■ Your task: The answer must be an exact restatement of all the data.

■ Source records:

========

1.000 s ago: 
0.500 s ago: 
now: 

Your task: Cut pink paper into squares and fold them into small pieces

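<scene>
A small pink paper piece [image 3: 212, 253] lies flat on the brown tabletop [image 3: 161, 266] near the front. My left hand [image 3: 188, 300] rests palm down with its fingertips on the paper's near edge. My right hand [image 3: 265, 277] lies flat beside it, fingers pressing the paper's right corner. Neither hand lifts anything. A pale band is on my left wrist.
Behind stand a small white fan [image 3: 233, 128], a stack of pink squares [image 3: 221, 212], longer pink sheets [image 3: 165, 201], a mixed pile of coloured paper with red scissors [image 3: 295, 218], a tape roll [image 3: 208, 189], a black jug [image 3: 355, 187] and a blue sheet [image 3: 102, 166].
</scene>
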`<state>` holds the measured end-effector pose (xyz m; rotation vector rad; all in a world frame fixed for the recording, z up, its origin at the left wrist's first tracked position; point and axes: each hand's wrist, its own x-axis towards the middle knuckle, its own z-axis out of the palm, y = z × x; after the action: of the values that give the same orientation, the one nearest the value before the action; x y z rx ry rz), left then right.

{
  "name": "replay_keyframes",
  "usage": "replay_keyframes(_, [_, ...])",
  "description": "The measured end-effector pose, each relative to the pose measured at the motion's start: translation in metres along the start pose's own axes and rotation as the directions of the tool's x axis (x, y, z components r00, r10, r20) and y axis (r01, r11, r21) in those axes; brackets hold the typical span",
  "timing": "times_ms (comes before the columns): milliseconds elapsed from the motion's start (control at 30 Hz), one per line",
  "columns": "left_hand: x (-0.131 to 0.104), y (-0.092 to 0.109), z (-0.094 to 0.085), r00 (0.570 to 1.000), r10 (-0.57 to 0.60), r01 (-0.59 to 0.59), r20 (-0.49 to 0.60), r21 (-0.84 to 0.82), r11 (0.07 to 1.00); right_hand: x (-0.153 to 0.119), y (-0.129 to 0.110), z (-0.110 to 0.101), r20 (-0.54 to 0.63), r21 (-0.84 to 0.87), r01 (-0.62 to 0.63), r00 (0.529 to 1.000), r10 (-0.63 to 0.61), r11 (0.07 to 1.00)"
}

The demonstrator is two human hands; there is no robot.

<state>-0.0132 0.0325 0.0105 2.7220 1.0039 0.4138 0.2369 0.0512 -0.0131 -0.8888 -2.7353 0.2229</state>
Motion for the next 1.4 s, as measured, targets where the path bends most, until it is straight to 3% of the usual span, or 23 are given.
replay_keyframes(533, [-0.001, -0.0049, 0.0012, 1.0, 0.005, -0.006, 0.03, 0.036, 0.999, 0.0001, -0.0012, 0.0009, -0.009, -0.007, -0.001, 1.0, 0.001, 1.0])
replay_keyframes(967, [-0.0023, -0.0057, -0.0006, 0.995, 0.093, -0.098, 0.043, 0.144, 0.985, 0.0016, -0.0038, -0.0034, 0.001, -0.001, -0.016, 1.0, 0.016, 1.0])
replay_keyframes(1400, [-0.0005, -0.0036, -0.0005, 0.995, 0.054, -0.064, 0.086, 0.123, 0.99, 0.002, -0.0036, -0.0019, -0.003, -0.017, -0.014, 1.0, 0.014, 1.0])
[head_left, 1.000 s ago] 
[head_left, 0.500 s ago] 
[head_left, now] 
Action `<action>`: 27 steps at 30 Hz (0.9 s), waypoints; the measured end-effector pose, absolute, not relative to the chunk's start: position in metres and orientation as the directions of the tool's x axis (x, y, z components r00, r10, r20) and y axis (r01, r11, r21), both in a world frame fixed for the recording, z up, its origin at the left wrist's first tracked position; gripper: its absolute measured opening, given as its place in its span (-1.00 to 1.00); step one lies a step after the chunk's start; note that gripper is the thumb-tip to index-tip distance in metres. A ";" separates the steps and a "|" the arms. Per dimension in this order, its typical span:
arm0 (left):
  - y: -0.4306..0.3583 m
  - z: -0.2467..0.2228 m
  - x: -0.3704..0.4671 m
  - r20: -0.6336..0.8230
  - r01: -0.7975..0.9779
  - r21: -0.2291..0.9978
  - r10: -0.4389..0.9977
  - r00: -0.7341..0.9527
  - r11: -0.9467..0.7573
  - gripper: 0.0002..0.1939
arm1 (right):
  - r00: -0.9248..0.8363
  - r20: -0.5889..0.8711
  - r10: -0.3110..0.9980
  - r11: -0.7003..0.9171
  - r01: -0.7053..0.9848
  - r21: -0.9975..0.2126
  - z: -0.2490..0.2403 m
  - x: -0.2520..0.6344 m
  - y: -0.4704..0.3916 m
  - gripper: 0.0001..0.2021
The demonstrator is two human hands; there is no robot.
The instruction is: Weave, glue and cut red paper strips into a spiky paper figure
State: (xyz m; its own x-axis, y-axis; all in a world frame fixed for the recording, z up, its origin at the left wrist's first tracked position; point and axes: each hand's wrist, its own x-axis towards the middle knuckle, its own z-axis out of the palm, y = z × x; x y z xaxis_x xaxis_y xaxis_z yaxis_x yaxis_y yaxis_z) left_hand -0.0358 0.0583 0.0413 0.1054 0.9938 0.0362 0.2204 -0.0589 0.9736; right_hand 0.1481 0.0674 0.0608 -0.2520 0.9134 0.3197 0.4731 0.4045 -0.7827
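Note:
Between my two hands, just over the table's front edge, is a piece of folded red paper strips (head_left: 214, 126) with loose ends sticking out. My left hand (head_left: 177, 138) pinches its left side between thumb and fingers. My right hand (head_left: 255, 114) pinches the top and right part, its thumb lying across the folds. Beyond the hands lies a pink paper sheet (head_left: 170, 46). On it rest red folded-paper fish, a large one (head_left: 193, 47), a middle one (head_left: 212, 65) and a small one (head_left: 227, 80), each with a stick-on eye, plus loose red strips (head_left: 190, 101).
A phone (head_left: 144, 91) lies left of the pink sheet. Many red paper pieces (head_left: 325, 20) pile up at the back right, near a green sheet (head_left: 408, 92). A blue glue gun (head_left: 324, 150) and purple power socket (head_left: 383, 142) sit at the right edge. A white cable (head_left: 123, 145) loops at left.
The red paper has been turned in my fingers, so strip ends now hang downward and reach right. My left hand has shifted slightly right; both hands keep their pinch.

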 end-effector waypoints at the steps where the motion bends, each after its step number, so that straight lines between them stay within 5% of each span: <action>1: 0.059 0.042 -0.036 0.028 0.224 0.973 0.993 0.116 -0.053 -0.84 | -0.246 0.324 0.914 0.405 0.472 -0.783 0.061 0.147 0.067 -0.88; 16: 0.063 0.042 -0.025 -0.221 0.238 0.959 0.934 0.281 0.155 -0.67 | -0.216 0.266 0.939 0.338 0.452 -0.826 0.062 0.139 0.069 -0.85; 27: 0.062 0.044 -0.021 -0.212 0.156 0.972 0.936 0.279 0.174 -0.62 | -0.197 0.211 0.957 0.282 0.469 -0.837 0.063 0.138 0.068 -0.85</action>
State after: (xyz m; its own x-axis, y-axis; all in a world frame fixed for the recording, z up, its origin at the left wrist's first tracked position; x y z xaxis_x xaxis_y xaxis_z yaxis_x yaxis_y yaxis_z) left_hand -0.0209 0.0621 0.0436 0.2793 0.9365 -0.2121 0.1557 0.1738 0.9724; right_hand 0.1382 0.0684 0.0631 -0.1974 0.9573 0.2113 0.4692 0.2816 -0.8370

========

■ Output for this exercise:
1.000 s ago: 
0.500 s ago: 
now: 

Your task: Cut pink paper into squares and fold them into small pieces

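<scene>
A small pink paper piece [image 3: 212, 253] lies flat on the brown tabletop [image 3: 161, 266] near the front. My left hand [image 3: 188, 300] rests palm down with its fingertips on the paper's near edge. My right hand [image 3: 265, 277] lies flat beside it, fingers pressing the paper's right corner. Neither hand lifts anything. A pale band is on my left wrist.
Behind stand a small white fan [image 3: 233, 128], a stack of pink squares [image 3: 221, 212], longer pink sheets [image 3: 165, 201], a mixed pile of coloured paper with red scissors [image 3: 295, 218], a tape roll [image 3: 208, 189], a black jug [image 3: 355, 187] and a blue sheet [image 3: 102, 166].
</scene>
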`<state>` holds the measured end-effector pose (xyz m; rotation vector rad; all in a world frame fixed for the recording, z up, its origin at the left wrist's first tracked position; point and axes: each hand's wrist, its own x-axis towards the middle knuckle, its own z-axis out of the palm, y = z × x; after the action: of the values that give the same orientation, the one nearest the value before the action; x y z rx ry rz), left then right.

{
  "name": "replay_keyframes",
  "usage": "replay_keyframes(_, [_, ...])",
  "description": "The measured end-effector pose, each relative to the pose measured at the motion's start: translation in metres along the start pose's own axes and rotation as the directions of the tool's x axis (x, y, z components r00, r10, r20) and y axis (r01, r11, r21) in those axes; brackets hold the typical span",
  "timing": "times_ms (comes before the columns): milliseconds elapsed from the motion's start (control at 30 Hz), one per line",
  "columns": "left_hand: x (-0.131 to 0.104), y (-0.092 to 0.109), z (-0.094 to 0.085), r00 (0.570 to 1.000), r10 (-0.57 to 0.60), r01 (-0.59 to 0.59), r20 (-0.49 to 0.60), r21 (-0.84 to 0.82), r11 (0.07 to 1.00); right_hand: x (-0.153 to 0.119), y (-0.129 to 0.110), z (-0.110 to 0.101), r20 (-0.54 to 0.63), r21 (-0.84 to 0.87), r01 (-0.62 to 0.63), r00 (0.529 to 1.000), r10 (-0.63 to 0.61), r11 (0.07 to 1.00)"
}

The demonstrator is two human hands; there is no robot.

<state>-0.0132 0.0325 0.0105 2.7220 1.0039 0.4138 0.2369 0.0512 -0.0131 -0.8888 -2.7353 0.2229</state>
Motion for the next 1.4 s, as measured, targets where the path bends most, until it is straight to 3% of the usual span, or 23 are given.
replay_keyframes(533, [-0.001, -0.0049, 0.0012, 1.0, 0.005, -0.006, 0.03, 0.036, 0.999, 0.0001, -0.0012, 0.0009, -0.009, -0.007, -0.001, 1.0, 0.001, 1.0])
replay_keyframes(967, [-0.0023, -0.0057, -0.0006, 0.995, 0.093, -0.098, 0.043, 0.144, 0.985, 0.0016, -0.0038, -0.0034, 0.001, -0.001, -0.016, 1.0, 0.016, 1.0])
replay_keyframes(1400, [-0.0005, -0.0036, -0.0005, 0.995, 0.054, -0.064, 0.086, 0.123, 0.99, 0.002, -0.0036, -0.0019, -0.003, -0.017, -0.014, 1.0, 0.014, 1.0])
[head_left, 1.000 s ago] 
[head_left, 0.500 s ago] 
[head_left, now] 
Action `<action>`: 27 steps at 30 Hz (0.9 s), waypoints; the measured end-effector pose, absolute, not relative to the chunk's start: position in metres and orientation as the directions of the tool's x axis (x, y, z components r00, r10, r20) and y axis (r01, r11, r21), both in a world frame fixed for the recording, z up, its origin at the left wrist's first tracked position; gripper: its absolute measured opening, given as its place in its span (-1.00 to 1.00); step one lies a step after the chunk's start; note that gripper is the thumb-tip to index-tip distance in metres. A ";" separates the steps and a "|" the arms. Per dimension in this order, its typical span:
arm0 (left):
  - y: -0.4306..0.3583 m
  - z: -0.2467..0.2228 m
  - x: -0.3704..0.4671 m
  - r20: -0.6336..0.8230
  - r01: -0.7975..0.9779
  - r21: -0.2291..0.9978
  - r10: -0.4389..0.9977
  - r00: -0.7341..0.9527
  - r11: -0.9467..0.7573
  - gripper: 0.0002..0.1939
arm1 (right):
  - r00: -0.9248..0.8363
  - r20: -0.5889..0.8711
  - r10: -0.3110..0.9980
  - r11: -0.7003..0.9171
  - r01: -0.7053..0.9848
  - r21: -0.9975..0.2126
  - z: -0.2490..0.2403 m
  - x: -0.2520..0.6344 m
  - y: -0.4704..0.3916 m
  - gripper: 0.0001..0.2021
The demonstrator is two human hands; there is no robot.
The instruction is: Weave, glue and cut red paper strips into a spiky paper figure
State: (xyz m; its own x-axis, y-axis; all in a world frame fixed for the recording, z up, its origin at the left wrist's first tracked position; point and axes: each hand's wrist, its own x-axis towards the middle knuckle, its own z-axis out of the palm, y = z × x; x y z xaxis_x xaxis_y xaxis_z yaxis_x yaxis_y yaxis_z) left_hand -0.0358 0.0583 0.0413 0.1054 0.9938 0.0362 0.2204 -0.0589 0.9736; right_hand 0.1481 0.0674 0.0608 -0.2520 0.9134 0.3197 0.4731 0.4045 -0.7827
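Note:
Between my two hands, just over the table's front edge, is a piece of folded red paper strips (head_left: 214, 126) with loose ends sticking out. My left hand (head_left: 177, 138) pinches its left side between thumb and fingers. My right hand (head_left: 255, 114) pinches the top and right part, its thumb lying across the folds. Beyond the hands lies a pink paper sheet (head_left: 170, 46). On it rest red folded-paper fish, a large one (head_left: 193, 47), a middle one (head_left: 212, 65) and a small one (head_left: 227, 80), each with a stick-on eye, plus loose red strips (head_left: 190, 101).
A phone (head_left: 144, 91) lies left of the pink sheet. Many red paper pieces (head_left: 325, 20) pile up at the back right, near a green sheet (head_left: 408, 92). A blue glue gun (head_left: 324, 150) and purple power socket (head_left: 383, 142) sit at the right edge. A white cable (head_left: 123, 145) loops at left.
The red paper has been turned in my fingers, so strip ends now hang downward and reach right. My left hand has shifted slightly right; both hands keep their pinch.
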
 end-effector waypoints at the steps where the motion bends, each after its step number, so that straight lines between them stay within 5% of each span: <action>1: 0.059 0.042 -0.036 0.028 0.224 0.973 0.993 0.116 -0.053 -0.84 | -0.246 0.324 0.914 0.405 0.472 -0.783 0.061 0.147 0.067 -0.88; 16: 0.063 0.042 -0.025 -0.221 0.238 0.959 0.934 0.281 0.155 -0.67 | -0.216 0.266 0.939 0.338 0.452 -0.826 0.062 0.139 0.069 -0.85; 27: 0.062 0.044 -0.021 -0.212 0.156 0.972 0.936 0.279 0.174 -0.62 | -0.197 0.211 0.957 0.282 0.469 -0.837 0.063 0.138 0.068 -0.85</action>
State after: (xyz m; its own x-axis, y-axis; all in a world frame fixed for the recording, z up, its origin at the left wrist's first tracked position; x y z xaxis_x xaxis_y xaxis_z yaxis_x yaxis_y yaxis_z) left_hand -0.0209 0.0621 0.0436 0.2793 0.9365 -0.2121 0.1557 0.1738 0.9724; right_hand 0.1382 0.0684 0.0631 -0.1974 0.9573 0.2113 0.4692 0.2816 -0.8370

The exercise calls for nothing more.